What the exercise asks:
The entries below contain pictures, which are to be left out; write out exactly, and only, the lines from the line with "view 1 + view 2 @" up to and including the line with "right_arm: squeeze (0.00".

(Stored records)
Segment Open

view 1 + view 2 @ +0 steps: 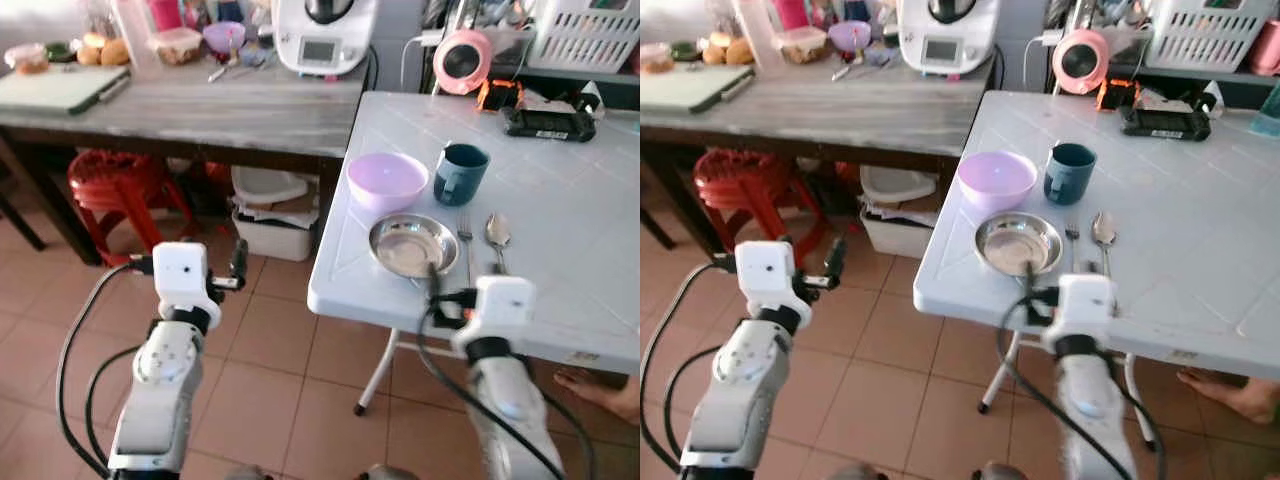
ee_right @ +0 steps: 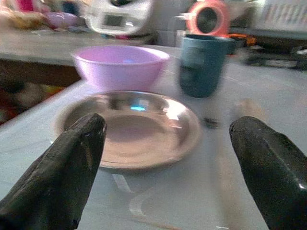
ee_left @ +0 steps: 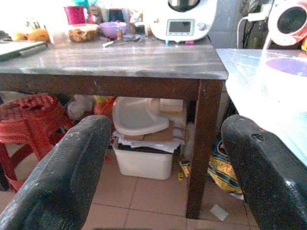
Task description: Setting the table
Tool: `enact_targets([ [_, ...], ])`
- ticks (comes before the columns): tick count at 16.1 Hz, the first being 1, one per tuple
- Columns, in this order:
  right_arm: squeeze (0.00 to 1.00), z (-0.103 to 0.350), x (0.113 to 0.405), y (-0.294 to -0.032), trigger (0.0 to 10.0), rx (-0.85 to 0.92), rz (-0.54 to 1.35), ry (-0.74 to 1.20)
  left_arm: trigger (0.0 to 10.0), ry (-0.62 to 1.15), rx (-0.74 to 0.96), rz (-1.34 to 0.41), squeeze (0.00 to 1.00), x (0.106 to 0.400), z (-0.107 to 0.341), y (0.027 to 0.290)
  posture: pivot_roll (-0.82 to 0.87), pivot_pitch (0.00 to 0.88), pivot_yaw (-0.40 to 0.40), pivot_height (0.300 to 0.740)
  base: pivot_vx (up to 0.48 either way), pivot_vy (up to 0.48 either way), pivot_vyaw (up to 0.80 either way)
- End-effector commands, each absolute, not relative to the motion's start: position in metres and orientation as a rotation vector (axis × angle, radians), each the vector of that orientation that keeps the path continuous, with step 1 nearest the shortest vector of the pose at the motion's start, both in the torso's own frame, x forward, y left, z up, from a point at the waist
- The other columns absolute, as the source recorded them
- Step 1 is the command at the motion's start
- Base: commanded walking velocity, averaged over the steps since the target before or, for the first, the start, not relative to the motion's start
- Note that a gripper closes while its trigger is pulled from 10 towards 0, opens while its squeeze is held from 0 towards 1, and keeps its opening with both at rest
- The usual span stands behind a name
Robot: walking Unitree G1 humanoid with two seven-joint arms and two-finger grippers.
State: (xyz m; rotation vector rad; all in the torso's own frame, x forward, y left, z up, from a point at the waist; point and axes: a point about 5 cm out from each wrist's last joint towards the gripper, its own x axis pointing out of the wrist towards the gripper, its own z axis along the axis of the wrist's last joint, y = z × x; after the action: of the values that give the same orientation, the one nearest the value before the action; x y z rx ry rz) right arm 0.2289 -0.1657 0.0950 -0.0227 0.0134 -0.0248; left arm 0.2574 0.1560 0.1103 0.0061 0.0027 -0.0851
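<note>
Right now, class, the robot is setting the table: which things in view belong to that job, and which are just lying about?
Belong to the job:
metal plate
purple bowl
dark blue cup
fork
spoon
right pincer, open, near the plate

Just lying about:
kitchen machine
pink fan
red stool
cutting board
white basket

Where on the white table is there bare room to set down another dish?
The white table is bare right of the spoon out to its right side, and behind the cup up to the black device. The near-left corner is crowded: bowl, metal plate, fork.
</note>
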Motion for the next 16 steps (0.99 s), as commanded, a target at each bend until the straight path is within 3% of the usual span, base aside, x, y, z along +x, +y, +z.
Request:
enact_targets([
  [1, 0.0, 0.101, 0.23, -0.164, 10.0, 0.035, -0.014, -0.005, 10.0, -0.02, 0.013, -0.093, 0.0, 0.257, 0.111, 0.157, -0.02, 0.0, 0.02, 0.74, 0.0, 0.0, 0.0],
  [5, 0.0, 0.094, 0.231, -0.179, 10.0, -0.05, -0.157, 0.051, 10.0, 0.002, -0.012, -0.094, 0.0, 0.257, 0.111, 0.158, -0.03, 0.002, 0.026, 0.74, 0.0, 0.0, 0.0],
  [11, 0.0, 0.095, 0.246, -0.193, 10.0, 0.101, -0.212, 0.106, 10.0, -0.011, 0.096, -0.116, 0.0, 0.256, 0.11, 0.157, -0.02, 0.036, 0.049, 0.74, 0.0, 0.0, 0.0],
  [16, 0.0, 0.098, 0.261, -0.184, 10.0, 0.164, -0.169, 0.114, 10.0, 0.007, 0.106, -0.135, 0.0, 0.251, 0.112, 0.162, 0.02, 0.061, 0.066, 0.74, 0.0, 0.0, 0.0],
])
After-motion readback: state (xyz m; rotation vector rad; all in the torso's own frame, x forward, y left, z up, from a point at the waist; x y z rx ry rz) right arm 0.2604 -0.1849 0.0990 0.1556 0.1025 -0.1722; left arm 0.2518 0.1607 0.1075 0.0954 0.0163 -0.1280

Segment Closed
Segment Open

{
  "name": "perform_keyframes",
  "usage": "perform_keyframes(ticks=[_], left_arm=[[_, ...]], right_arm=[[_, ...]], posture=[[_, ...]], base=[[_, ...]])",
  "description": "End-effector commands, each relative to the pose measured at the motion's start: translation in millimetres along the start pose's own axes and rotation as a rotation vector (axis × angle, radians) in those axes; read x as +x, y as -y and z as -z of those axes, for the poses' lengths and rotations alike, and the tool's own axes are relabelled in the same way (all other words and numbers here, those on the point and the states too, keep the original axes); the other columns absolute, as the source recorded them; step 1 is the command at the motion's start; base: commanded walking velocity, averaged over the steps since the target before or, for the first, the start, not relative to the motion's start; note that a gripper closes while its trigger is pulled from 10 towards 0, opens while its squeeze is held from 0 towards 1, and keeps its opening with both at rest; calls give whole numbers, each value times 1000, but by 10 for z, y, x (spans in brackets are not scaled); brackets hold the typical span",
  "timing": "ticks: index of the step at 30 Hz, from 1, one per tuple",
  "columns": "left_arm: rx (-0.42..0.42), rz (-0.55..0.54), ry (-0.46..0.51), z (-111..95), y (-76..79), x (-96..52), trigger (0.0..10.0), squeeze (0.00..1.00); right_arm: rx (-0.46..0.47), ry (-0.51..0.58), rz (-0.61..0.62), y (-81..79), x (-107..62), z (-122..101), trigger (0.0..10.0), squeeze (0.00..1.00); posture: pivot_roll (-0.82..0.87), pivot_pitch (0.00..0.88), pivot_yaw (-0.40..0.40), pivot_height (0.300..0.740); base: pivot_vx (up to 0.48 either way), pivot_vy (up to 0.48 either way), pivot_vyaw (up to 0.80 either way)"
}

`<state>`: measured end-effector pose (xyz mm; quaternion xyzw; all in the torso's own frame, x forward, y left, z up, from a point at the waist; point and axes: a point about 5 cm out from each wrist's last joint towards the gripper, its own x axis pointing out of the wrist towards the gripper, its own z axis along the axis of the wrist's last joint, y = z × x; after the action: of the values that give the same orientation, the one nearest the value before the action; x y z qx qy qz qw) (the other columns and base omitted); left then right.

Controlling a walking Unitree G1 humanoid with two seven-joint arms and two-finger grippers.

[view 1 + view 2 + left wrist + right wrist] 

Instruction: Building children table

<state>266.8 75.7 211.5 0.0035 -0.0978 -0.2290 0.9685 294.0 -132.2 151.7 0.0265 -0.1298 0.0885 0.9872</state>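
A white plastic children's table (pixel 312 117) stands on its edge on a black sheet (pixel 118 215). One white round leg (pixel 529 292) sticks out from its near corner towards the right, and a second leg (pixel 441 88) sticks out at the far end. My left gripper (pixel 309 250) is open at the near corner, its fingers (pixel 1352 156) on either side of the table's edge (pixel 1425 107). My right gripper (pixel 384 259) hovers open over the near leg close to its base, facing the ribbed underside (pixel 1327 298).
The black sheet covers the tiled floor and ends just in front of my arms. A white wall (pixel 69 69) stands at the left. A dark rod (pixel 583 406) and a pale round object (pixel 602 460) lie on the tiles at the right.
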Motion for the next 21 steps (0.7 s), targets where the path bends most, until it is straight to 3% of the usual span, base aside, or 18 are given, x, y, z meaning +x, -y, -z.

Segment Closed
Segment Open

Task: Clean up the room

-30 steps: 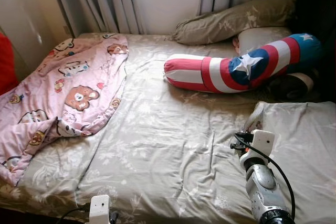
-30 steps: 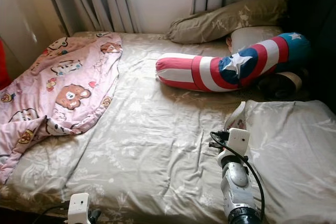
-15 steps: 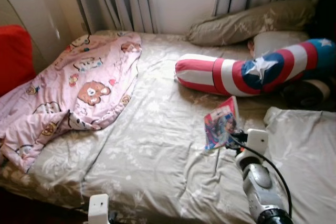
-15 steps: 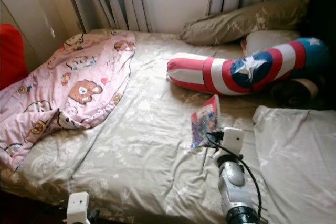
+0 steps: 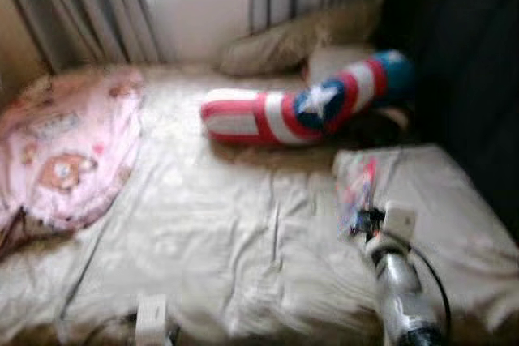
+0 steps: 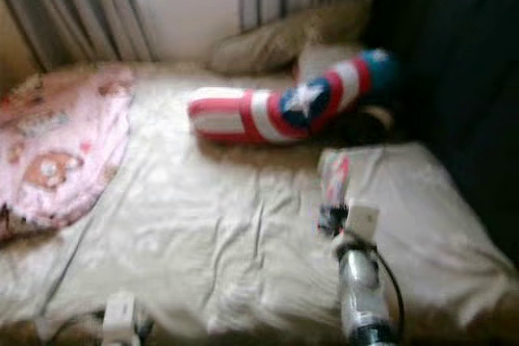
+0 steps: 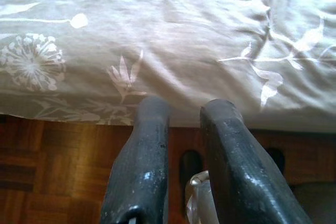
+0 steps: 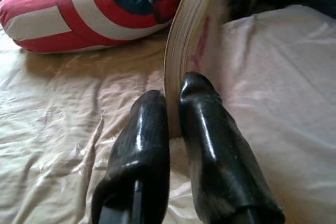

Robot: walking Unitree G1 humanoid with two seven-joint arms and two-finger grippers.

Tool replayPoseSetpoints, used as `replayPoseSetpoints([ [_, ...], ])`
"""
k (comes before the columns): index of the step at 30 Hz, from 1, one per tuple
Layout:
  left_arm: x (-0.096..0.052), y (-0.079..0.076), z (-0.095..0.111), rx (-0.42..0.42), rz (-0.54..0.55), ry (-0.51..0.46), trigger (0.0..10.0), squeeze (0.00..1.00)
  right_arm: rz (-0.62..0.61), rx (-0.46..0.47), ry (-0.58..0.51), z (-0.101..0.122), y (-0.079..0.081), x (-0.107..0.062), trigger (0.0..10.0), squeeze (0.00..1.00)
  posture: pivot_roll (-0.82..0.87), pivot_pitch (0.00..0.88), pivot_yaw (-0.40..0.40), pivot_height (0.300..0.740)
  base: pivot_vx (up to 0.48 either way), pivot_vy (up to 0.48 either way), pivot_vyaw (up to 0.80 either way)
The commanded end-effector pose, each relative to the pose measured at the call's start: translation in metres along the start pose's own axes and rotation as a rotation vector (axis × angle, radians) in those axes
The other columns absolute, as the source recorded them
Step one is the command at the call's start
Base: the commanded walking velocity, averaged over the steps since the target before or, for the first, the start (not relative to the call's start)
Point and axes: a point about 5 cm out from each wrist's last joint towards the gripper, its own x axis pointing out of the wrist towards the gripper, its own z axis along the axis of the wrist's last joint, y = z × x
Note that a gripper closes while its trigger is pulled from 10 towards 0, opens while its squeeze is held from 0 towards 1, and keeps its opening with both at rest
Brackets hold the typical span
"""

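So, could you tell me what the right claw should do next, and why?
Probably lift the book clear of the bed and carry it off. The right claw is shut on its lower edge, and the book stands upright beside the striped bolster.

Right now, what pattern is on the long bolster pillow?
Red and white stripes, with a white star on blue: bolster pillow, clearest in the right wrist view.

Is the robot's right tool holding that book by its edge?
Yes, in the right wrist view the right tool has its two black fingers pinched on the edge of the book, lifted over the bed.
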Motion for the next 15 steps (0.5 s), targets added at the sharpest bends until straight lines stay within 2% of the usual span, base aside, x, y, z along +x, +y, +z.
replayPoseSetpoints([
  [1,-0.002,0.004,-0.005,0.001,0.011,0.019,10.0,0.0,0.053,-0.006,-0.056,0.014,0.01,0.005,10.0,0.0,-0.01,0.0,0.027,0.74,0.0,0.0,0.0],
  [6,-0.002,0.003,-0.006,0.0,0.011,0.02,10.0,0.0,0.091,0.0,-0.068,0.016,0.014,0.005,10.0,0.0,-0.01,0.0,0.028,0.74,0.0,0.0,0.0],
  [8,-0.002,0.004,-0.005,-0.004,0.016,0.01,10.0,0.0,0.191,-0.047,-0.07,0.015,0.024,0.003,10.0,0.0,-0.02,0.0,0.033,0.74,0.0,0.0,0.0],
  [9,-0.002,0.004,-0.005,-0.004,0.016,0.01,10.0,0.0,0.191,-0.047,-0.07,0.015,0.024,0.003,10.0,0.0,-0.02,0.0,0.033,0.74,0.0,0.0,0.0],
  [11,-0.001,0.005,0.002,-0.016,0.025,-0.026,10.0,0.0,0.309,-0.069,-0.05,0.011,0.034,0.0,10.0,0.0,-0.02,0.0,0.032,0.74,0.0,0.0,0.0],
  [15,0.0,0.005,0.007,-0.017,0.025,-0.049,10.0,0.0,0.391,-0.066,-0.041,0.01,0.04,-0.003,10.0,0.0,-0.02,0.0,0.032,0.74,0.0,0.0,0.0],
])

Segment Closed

Result:
view 1 + view 2 @ +0 steps: 
ee_right @ +0 steps: 
ee_left @ +0 steps: 
Task description: Setting the table
Tool: `enact_targets([ [_, ...], ])`
- ticks (comes before the columns): tick count at 16.1 Hz, the first being 1, one per tuple
- Columns, in this order:
  right_arm: squeeze (0.00 to 1.00), z (-0.103 to 0.350), x (0.113 to 0.405), y (-0.294 to -0.032), trigger (0.0 to 10.0), rx (-0.85 to 0.92), rz (-0.54 to 1.35), ry (-0.74 to 1.20)

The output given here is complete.